Menyikapi hal tersebut, Direktorat Jenderal Perkebunan melalui Balai Besar Perbenihan dan Proteksi Tanaman Perkebunan (BBPPTP) Surabaya melaksanakan strategi untuk mengantisipasi, mitigasi dan adaptasi di bidang pertanian khususnya pada usaha perkebunan dalam menghadapi perubahan iklim tersebut.

Kegiatan mitigasi pada subsektor perkebunan adalah upaya yang dilakukan oleh pelaku usaha perkebunan untuk mengurangi sumber emisi gas rumah kaca (GKR).

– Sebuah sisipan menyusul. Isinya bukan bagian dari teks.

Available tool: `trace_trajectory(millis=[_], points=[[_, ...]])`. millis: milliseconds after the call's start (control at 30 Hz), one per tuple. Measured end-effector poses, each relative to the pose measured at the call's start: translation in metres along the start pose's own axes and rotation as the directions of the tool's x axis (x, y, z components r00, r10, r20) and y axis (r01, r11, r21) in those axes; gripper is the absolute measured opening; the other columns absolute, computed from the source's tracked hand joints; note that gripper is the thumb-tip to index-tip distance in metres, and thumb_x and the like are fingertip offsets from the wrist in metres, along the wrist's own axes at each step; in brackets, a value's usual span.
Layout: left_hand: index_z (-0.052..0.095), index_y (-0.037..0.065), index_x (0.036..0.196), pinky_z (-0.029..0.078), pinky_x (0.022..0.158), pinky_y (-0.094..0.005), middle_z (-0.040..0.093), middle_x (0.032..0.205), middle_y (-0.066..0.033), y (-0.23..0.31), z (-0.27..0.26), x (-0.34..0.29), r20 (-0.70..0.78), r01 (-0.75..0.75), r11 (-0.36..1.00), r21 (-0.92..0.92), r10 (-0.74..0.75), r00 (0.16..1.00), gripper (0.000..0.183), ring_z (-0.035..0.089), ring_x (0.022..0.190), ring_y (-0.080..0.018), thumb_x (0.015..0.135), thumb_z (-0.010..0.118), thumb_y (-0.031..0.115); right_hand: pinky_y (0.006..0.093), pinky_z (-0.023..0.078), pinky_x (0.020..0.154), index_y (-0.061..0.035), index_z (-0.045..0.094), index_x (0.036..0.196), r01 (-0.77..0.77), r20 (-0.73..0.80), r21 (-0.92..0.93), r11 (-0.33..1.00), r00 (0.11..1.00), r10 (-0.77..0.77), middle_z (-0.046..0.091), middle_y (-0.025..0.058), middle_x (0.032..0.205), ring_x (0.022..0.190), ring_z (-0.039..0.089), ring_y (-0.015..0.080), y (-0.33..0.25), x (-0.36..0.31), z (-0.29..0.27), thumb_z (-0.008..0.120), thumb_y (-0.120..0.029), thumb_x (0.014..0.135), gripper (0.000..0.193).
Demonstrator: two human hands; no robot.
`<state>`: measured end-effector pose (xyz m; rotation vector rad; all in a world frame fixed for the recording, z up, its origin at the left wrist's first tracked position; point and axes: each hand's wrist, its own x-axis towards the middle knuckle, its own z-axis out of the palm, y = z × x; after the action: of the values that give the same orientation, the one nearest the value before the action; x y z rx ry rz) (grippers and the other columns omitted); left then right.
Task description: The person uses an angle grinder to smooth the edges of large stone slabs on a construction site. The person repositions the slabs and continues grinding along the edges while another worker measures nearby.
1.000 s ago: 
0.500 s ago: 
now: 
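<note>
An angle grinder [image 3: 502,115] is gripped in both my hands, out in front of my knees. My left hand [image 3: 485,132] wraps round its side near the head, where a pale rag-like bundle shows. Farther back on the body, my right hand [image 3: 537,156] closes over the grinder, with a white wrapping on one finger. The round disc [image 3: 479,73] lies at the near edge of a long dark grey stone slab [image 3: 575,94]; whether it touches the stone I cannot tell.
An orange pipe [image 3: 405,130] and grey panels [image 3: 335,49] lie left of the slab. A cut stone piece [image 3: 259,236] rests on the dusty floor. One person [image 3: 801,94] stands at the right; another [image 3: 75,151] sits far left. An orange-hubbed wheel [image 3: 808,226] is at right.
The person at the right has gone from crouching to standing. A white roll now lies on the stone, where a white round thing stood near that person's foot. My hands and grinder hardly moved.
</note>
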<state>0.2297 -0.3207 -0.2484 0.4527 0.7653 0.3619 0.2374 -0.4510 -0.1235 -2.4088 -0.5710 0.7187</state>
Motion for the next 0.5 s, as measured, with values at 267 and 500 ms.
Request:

Sedangkan adaptasi adalah tindakan penyesuaian untuk menghadapi dampak negatif dari perubahan iklim.

Emisi karbon pada subsektor perkebunan dapat diminimalisir dengan pemanfaatan limbah perkebunan, mengintegrasikan dengan ternak (kebun-ternak), mengurangi atau menggantikan pemanfaatan pestisida dan pupuk kimia dengan organik, mengurangi penggunaan herbisida dan pemanfaatan pohon pelindung sebagai penyerap karbon.

Kepala Balai Besar Perbenihan dan Proteksi Tanaman Perkebunan (BBPPTP) Surabaya Kresno Suharto, mengatakan bahwa Direktorat Jenderal Perkebunan memiliki kebijakan yaitu mendorong penerapan sistem pertanian konservasi pada wilayah perkebunan termasuk lahan kritis, gambut, DAS Hulu dan pengembangan perkebunan di kawasan penyangga sesuai kaidah konservasi tahan dan air.

Selain itu, lanjut Kresno, pihaknya juga menerapan paket teknologi ramah lingkungan, Peningkatan pemanfaatan pupuk organik, pestisida nabati, agens pengendali hayati serta teknologi pemanfaatan limbah usaha perkebunan yang ramah lingkungan. 

Peningkatan kampanye peran perkebunan dalam kontribusi penyerapan karbon, penyedia oksigen, dan peningkatan peran serta fungsi hidrologis, Penerapan pembukaan lahan tanpa bakar, Rehabilitasi kebun dan penyesuaian kebutuhan tanaman pelindung bagi komoditi tertentu yang membutuhkan dan Penerapan Teknik Budidaya yang baik (Good Agricultural Practices-GAP).

Adapun aplikasi model teknologi mitigasi dan adaptasi pada sub sektor perkebunan dimulai pada bulan Maret 2020. Pada bulan Agustus lalu (27/8), Aplikasi model teknologi mitigasi dan adaptasi telah dilaksanakan di Kelompok Tani Langgeng Tani II, Desa Tamanayu, kecamatan Pronojiwo, Kabupaten Lumajang.

“Pembangunan perkebunan dapat dilaksanakan secara berkelanjutan dan produktifitas dapat dipertahankan sehingga mampu mengurangi kehilangan hasil akibat dampak perubahan iklim,” ujar Kresno.

Kresno Suharto menambahkan, tahapan pelaksanakan kegiatan mitigasi dan dampak perubahan iklim dimulai dengan kegiatan sosialiasi kepada steakholder perkebunan. Sarana input yang telah diberikan kepada kelompok tani/masyarakat pekebunan berupa Pembangunan kandang ternak, ternak rumah kompos dan embung serta pembinaan teknis terkait budidaya kopi hingga pasca panen.